> Task details:
Give the data below again exactly as it stands. Omit the pictures.

> Data:

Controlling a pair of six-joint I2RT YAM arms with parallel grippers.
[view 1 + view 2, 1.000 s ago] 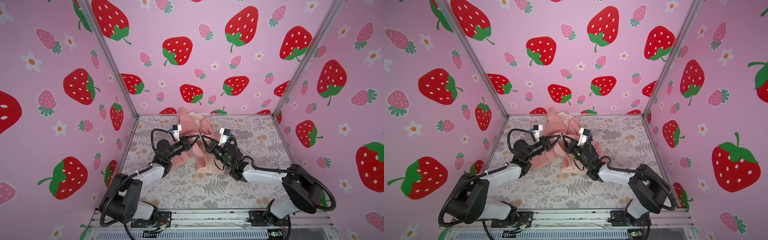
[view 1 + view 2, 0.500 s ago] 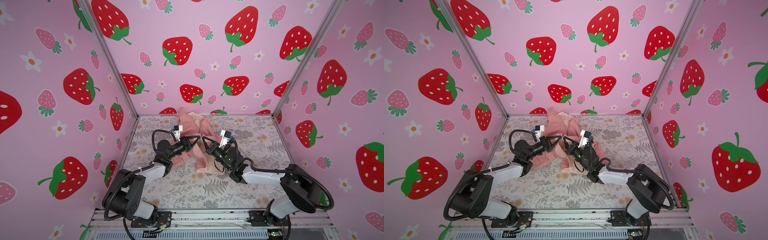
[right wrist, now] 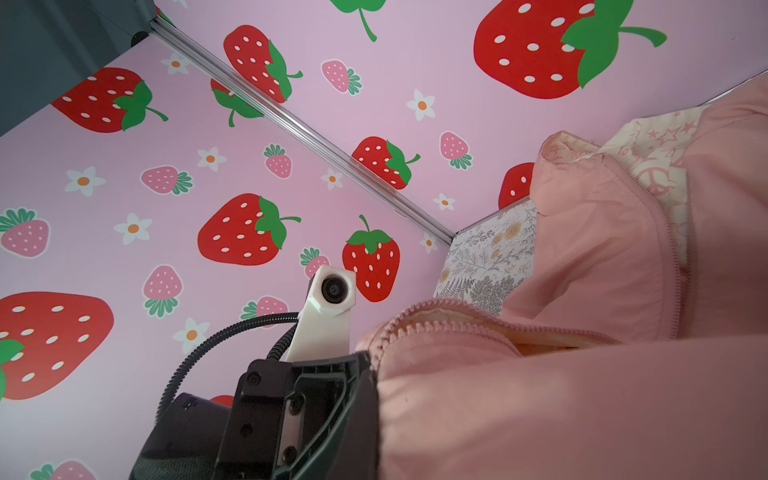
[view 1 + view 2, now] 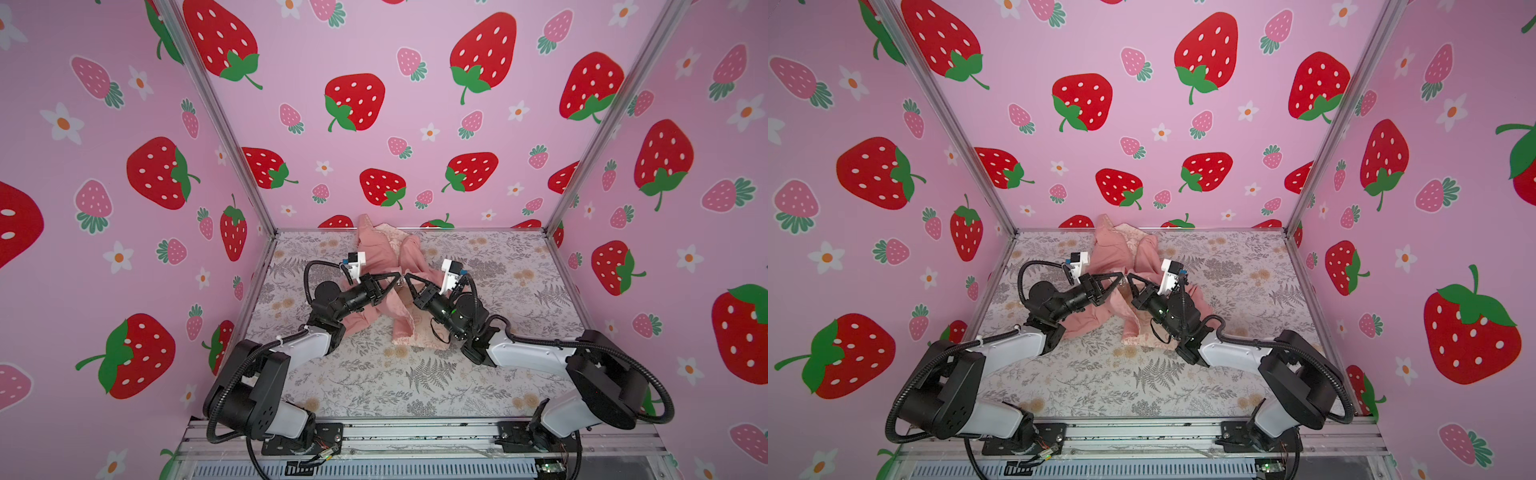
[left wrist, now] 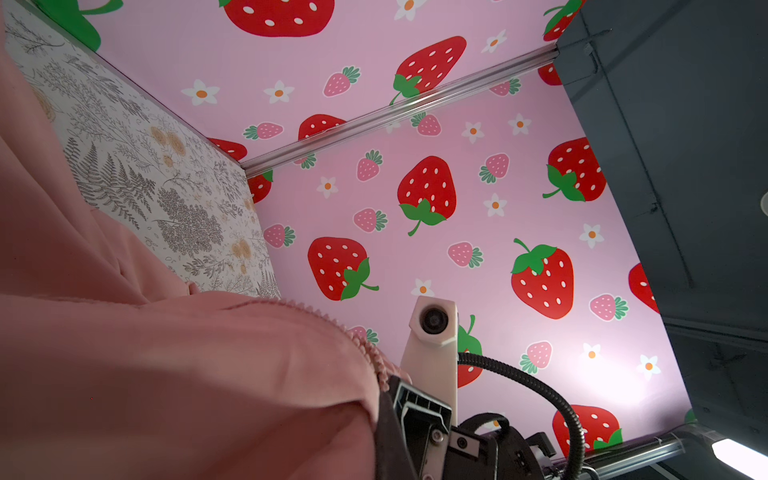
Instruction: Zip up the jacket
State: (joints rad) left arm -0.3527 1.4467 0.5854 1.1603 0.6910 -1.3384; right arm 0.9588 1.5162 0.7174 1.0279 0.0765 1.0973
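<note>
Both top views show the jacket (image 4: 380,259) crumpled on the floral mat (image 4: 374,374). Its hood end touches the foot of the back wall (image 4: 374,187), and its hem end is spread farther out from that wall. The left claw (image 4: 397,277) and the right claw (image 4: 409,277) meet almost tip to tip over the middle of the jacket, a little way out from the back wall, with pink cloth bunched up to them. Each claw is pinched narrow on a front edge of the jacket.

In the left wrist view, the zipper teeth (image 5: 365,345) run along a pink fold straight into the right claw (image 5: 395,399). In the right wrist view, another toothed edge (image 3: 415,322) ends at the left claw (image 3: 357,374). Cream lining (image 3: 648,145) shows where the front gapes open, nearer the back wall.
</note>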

> Solution for this task:
Controlling a pair of six-joint I2RT YAM arms with parallel grippers.
[view 1 + view 2, 1.000 s ago] 
[view 1 + view 2, 0.500 s ago] 
[right wrist, now] 
[view 1 + view 2, now] 
[left wrist, now] 
Instruction: Zip up the jacket
State: (joints rad) left arm -0.3527 1.4467 0.5854 1.1603 0.6910 -1.3384; right arm 0.9588 1.5162 0.7174 1.0279 0.0765 1.0973
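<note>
Both top views show the jacket (image 4: 380,259) crumpled on the floral mat (image 4: 374,374). Its hood end touches the foot of the back wall (image 4: 374,187), and its hem end is spread farther out from that wall. The left claw (image 4: 397,277) and the right claw (image 4: 409,277) meet almost tip to tip over the middle of the jacket, a little way out from the back wall, with pink cloth bunched up to them. Each claw is pinched narrow on a front edge of the jacket.

In the left wrist view, the zipper teeth (image 5: 365,345) run along a pink fold straight into the right claw (image 5: 395,399). In the right wrist view, another toothed edge (image 3: 415,322) ends at the left claw (image 3: 357,374). Cream lining (image 3: 648,145) shows where the front gapes open, nearer the back wall.
</note>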

That is the complete answer.